Why suitable End Point Assessors are vital to apprenticeship success

Why suitable End Point Assessors are vital to apprenticeship success

For those of us in the logistics sector, apprenticeships could be key to filling skills gaps says David Cox, End Point Assessor Manager at the Road Transport Industry Training Board (RTITB).

The logistics sector is facing serious talent shortages. While apprenticeships are crucial to filling the void, increasingly we hear that transport and logistics training providers are struggling to fulfil delivery of apprenticeships due to a lack of suitable assessors able to carry out End Point Assessments (EPAs).

The EPA ensures that an apprentice can do the job they have been trained to do. It typically comes at the end of a 12-month training programme and experience in the job. The EPA must be carried out by an assessor from an independent organisation who is registered with the Education and Skills Funding Agency as an End Point Assessment Organisation (EPAO). The employer or training provider cannot carry out EPAs of their own apprentices.

What’s the problem?

Recently we’ve spoken to registered apprenticeship training providers who have been given lead times of three months by some EPAOs when they have requested EPAs for their LGV Driver apprentices. This is unfair on the apprentices who have worked hard to meet the gateway requirements and are ready for their EPA. What’s more, it undermines confidence in logistics apprenticeships.

Concerns about the performance of EPAOs were highlighted in 2018 following the introduction of  the Government’s Apprenticeship Levy, which requires all organisations with a UK pay bill of more than £3 million to pay a levy at a rate of 0.5 per cent. Exam regulator Ofqual committed to starting “a programme of audits to help understand how the EPAOs we regulate are mitigating risks around the capacity and capability of EPA assessors.” However, the Association of Employment and Learning Providers has recently suggested there remains a lack of suitable assessors for certain apprenticeship standards which will lead to 12 months’ worth of leavers but only eight or nine-months’ worth of completions.

It is a worry that EPAOs are already struggling to fulfil demand when the volume of apprenticeships in our industry is far lower than it was before the introduction of the apprenticeship levy. This does not bode well for the future if apprentice numbers are to increase.

The right assessors are crucial

The Government established the plan to help reduce unemployment, boost the economy and close the skills gap. It aims to help train workers to a high standard, ensuring apprentices have the knowledge, skills and behaviours required to excel within their chosen roles. This simply isn’t possible if they are not being assessed by suitable people.

A further concern is that the lack of suitable End Point Assessors will cause training providers to turn to assessors that can assess apprentices to a minimum skills level but lack workplace competence and industry expertise. This is needed to conduct high-quality assessments that provide assurances to employers that apprentices have achieved the required levels of skills and knowledge. “As an employer, you should plan ahead and take time to choose the right assessor,” said David.

Choosing an EPA

If training providers use the wrong assessor, apprentices will not get the level of assessment they deserve after a year of hard work.
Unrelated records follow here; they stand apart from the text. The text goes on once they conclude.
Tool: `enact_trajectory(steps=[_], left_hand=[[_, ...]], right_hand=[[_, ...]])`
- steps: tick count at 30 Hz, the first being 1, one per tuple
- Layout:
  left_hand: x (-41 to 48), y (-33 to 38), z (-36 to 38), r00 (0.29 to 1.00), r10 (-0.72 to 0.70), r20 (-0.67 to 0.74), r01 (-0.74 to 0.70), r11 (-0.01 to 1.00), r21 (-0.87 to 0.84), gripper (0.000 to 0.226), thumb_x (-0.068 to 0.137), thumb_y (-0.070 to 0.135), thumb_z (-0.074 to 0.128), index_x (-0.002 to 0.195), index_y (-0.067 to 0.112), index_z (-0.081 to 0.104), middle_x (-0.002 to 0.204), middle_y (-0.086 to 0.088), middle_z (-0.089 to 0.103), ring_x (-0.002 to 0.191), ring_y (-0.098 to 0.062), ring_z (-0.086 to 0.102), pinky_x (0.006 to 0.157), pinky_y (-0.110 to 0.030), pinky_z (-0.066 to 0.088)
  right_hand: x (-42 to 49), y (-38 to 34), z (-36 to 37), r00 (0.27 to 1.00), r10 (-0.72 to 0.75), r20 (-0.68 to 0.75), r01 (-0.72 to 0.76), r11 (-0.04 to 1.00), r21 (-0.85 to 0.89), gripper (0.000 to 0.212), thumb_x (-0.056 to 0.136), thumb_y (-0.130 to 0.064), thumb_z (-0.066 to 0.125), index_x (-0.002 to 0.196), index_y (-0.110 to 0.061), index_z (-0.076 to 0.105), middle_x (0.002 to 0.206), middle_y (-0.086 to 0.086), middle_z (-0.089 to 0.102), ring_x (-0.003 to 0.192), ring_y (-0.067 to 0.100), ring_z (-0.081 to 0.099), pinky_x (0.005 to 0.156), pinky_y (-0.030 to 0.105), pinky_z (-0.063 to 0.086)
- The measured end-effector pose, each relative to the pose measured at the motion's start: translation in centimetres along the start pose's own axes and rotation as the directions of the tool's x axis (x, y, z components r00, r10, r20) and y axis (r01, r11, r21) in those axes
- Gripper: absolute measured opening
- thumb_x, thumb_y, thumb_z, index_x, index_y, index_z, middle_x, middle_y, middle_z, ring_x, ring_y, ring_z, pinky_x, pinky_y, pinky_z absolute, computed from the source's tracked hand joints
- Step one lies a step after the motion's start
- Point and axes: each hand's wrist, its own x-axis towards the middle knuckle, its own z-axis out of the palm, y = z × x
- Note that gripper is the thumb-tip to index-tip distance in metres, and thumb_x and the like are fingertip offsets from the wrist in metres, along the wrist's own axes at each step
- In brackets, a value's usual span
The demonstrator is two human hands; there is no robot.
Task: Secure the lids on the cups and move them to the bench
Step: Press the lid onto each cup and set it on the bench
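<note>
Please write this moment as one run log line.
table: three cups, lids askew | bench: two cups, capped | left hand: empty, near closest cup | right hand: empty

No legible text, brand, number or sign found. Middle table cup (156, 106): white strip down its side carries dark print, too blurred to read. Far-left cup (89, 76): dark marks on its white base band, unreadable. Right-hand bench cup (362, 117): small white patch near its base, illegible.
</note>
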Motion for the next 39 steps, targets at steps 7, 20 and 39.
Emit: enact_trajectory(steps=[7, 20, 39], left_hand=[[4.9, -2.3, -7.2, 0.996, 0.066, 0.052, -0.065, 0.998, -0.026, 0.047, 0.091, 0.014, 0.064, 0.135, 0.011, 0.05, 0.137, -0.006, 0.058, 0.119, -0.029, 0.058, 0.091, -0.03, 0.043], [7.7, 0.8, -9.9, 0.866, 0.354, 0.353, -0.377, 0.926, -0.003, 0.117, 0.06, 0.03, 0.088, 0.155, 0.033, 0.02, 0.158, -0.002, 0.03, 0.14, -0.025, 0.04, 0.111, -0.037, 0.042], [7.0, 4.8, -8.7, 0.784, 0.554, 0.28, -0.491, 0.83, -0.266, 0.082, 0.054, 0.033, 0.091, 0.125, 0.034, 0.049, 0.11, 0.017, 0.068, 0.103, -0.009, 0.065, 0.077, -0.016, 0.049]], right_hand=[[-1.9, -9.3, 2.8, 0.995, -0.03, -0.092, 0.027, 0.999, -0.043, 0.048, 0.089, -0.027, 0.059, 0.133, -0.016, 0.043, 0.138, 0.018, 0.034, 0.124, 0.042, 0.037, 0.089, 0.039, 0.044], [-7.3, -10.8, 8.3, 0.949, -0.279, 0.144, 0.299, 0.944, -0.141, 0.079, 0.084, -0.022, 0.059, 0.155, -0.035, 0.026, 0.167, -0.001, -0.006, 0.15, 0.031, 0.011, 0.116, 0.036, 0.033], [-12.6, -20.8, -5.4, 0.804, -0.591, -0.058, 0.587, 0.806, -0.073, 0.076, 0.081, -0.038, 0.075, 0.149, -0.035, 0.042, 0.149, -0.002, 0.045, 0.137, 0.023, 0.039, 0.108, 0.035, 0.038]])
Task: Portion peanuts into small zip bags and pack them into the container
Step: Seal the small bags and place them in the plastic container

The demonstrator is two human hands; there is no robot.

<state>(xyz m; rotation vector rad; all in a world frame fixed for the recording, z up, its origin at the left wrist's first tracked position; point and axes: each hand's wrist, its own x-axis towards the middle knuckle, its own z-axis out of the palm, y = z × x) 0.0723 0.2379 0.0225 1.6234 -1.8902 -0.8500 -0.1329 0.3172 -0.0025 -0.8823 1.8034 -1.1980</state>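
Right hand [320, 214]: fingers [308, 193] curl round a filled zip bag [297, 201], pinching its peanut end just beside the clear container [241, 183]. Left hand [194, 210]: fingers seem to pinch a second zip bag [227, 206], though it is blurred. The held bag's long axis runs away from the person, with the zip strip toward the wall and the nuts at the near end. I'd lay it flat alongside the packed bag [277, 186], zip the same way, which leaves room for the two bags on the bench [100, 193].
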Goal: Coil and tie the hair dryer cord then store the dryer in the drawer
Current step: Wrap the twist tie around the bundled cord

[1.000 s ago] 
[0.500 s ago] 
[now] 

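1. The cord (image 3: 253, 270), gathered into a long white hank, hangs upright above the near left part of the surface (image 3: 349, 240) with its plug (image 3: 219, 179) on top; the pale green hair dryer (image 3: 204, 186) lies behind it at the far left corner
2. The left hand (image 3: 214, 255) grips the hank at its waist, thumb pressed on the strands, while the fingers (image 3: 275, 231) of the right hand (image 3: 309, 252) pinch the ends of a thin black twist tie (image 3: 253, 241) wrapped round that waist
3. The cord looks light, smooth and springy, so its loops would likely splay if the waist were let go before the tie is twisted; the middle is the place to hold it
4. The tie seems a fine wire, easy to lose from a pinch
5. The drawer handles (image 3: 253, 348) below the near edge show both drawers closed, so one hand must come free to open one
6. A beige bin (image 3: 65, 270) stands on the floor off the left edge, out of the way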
So, as an employer, you should plan ahead and take time to choose the right assessor. It should not come down to availability, but whether the EPAO and assessors have the right knowledge and experience to accurately measure your apprentice’s progress and performance.

Employers should seek assessors that have genuine logistics experience and are used to conducting qualification tests and assessments in this industry. Better still, they should seek specialists that focus on conducting quality assessments, rather than adding this to an apprenticeship training offering.

Due to demand, some EPAOs are forced to rely on assessors who are external contractors, fitting EPAs in around other work. To ensure consistently high assessment standards, look for an EPAO which employs professional assessors so that quality can be monitored more effectively. For instance, RTITB is an approved EPAO for logistics apprenticeship standards which has its own in-house team of experienced industry assessment experts.

Use it or lose it

We urge employers to make the most of the Apprenticeship Levy. By using your funds, you can introduce new individuals into your business and set them up for a long career in our industry. Apprenticeships are also an ideal training and qualification opportunity for existing staff and can help your workforce bring their skills in line with industry standards.

With most courses only taking 12 months to complete, apprenticeships are a relatively quick investment that can help your business for years to come. Get the apprenticeship and the EPA right, and you can retain valuable, skilled staff for the future.